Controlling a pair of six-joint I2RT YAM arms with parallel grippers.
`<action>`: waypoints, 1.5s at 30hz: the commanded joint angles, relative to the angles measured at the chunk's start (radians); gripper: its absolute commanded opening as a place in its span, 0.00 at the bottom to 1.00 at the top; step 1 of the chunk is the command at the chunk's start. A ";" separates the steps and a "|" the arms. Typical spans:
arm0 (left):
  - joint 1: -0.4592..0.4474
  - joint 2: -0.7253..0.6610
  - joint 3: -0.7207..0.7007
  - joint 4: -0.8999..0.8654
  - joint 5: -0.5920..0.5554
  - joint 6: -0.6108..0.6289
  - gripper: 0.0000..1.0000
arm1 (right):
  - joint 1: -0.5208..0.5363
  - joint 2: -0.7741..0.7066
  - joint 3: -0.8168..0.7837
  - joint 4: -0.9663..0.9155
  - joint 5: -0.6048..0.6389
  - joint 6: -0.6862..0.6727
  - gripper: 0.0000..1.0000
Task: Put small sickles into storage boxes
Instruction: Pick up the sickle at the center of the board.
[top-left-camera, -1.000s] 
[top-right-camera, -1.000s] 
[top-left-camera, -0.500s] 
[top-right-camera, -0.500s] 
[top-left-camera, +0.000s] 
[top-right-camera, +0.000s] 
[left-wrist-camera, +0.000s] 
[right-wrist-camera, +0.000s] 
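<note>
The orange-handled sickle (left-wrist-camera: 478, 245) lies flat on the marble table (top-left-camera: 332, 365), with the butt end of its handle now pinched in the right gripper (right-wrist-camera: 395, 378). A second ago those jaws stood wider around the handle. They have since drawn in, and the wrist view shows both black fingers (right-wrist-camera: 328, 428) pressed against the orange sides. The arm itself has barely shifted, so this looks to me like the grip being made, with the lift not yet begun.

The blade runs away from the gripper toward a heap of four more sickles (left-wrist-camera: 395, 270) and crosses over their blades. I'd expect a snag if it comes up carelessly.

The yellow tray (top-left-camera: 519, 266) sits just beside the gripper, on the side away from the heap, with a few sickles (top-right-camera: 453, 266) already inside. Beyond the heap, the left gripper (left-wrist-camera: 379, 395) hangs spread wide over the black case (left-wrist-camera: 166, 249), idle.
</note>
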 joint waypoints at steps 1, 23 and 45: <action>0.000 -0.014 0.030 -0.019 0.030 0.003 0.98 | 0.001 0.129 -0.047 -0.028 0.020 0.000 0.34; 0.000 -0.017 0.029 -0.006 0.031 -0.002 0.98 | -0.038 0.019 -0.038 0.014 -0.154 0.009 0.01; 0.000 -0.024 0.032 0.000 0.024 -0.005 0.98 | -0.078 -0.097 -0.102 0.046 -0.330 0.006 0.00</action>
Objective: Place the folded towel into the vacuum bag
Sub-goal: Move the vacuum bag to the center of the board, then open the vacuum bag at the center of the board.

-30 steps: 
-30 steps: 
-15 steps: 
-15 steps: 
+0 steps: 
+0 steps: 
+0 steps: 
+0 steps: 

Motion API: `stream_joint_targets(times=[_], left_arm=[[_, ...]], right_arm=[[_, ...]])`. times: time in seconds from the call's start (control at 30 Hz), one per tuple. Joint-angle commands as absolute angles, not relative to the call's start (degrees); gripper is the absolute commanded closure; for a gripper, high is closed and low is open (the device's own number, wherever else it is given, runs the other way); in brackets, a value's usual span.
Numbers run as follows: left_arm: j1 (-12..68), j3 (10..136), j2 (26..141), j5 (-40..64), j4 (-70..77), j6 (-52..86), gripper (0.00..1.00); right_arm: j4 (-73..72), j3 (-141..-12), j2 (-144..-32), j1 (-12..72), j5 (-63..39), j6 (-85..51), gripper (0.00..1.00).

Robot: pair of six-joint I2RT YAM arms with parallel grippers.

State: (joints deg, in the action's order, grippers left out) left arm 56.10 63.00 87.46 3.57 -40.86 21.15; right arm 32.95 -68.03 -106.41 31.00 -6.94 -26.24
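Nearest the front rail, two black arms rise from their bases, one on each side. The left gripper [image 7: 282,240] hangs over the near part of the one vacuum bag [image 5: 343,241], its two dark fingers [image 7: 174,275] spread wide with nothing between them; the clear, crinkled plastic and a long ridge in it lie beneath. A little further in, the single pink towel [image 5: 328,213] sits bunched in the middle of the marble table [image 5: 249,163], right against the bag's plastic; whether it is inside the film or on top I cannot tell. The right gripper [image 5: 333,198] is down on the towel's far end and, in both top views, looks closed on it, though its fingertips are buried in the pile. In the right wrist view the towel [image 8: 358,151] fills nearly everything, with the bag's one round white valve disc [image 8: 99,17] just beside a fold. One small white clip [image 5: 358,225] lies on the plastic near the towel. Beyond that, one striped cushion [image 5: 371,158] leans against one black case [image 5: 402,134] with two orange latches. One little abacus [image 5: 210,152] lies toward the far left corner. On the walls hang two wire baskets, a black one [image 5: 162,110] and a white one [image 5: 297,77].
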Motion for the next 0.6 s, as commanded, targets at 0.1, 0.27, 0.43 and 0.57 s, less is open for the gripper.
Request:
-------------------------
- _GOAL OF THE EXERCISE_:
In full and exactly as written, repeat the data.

- _RESPONSE AREA_:
Controlling a pair of six-joint I2RT YAM arms with parallel grippers.
`<action>`: waypoints, 1.5s at 30hz: the commanded joint angles, relative to the angles measured at the chunk's start (radians); gripper: its absolute commanded opening as a place in its span, 0.00 at the bottom to 1.00 at the top; step 1 of the chunk is the command at the chunk's start. A ";" separates the steps and a "|" the arms. Typical spans:
arm0 (left):
  - joint 1: -0.4592..0.4474
  - joint 2: -0.7253..0.6610
  - joint 3: -0.7207..0.7007
  - joint 4: -0.8999..0.8654
  - joint 5: -0.5920..0.5554
  - joint 6: -0.6108..0.6289
  - gripper: 0.0000..1.0000
arm1 (right):
  - joint 1: -0.5208..0.5363
  - joint 2: -0.7741..0.7066
  - joint 3: -0.8168..0.7837
  - joint 4: -0.9663..0.9155
  - joint 5: -0.6048..0.6389
  - joint 6: -0.6862..0.6727
  - gripper: 0.0000..1.0000
Task: Put small sickles into storage boxes
Instruction: Pick up the sickle at the center of the board.
[top-left-camera, -1.000s] 
[top-right-camera, -1.000s] 
[top-left-camera, -0.500s] 
[top-right-camera, -0.500s] 
[top-left-camera, +0.000s] 
[top-right-camera, +0.000s] 
[left-wrist-camera, +0.000s] 
[right-wrist-camera, +0.000s] 
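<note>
The orange-handled sickle (left-wrist-camera: 478, 245) lies flat on the marble table (top-left-camera: 332, 365), with the butt end of its handle now pinched in the right gripper (right-wrist-camera: 395, 378). A second ago those jaws stood wider around the handle. They have since drawn in, and the wrist view shows both black fingers (right-wrist-camera: 328, 428) pressed against the orange sides. The arm itself has barely shifted, so this looks to me like the grip being made, with the lift not yet begun.

The blade runs away from the gripper toward a heap of four more sickles (left-wrist-camera: 395, 270) and crosses over their blades. I'd expect a snag if it comes up carelessly.

The yellow tray (top-left-camera: 519, 266) sits just beside the gripper, on the side away from the heap, with a few sickles (top-right-camera: 453, 266) already inside. Beyond the heap, the left gripper (left-wrist-camera: 379, 395) hangs spread wide over the black case (left-wrist-camera: 166, 249), idle.
</note>
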 joint waypoints at steps 1, 23 and 45: <action>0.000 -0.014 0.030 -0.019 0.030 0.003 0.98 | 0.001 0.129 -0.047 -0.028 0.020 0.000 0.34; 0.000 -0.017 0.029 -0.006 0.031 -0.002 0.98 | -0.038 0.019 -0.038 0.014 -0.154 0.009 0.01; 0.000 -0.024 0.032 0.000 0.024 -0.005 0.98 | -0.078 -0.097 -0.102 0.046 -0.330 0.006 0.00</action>
Objective: Place the folded towel into the vacuum bag
Sub-goal: Move the vacuum bag to the center of the board, then open the vacuum bag at the center of the board.

-30 steps: 
-30 steps: 
-15 steps: 
-15 steps: 
+0 steps: 
+0 steps: 
+0 steps: 
+0 steps: 

Motion API: `stream_joint_targets(times=[_], left_arm=[[_, ...]], right_arm=[[_, ...]])`. times: time in seconds from the call's start (control at 30 Hz), one per tuple. Joint-angle commands as absolute angles, not relative to the call's start (degrees); gripper is the absolute commanded closure; for a gripper, high is closed and low is open (the device's own number, wherever else it is given, runs the other way); in brackets, a value's usual span.
Numbers run as follows: left_arm: j1 (-12..68), j3 (10..136), j2 (26..141), j5 (-40..64), j4 (-70..77), j6 (-52..86), gripper (0.00..1.00); right_arm: j4 (-73..72), j3 (-141..-12), j2 (-144..-32), j1 (-12..72), j5 (-63..39), j6 (-85..51), gripper (0.00..1.00).

Robot: pair of six-joint I2RT YAM arms with parallel grippers.

State: (joints deg, in the action's order, grippers left out) left arm 56.10 63.00 87.46 3.57 -40.86 21.15; right arm 32.95 -68.03 -106.41 31.00 -6.94 -26.24
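Nearest the front rail, two black arms rise from their bases, one on each side. The left gripper [image 7: 282,240] hangs over the near part of the one vacuum bag [image 5: 343,241], its two dark fingers [image 7: 174,275] spread wide with nothing between them; the clear, crinkled plastic and a long ridge in it lie beneath. A little further in, the single pink towel [image 5: 328,213] sits bunched in the middle of the marble table [image 5: 249,163], right against the bag's plastic; whether it is inside the film or on top I cannot tell. The right gripper [image 5: 333,198] is down on the towel's far end and, in both top views, looks closed on it, though its fingertips are buried in the pile. In the right wrist view the towel [image 8: 358,151] fills nearly everything, with the bag's one round white valve disc [image 8: 99,17] just beside a fold. One small white clip [image 5: 358,225] lies on the plastic near the towel. Beyond that, one striped cushion [image 5: 371,158] leans against one black case [image 5: 402,134] with two orange latches. One little abacus [image 5: 210,152] lies toward the far left corner. On the walls hang two wire baskets, a black one [image 5: 162,110] and a white one [image 5: 297,77].
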Motion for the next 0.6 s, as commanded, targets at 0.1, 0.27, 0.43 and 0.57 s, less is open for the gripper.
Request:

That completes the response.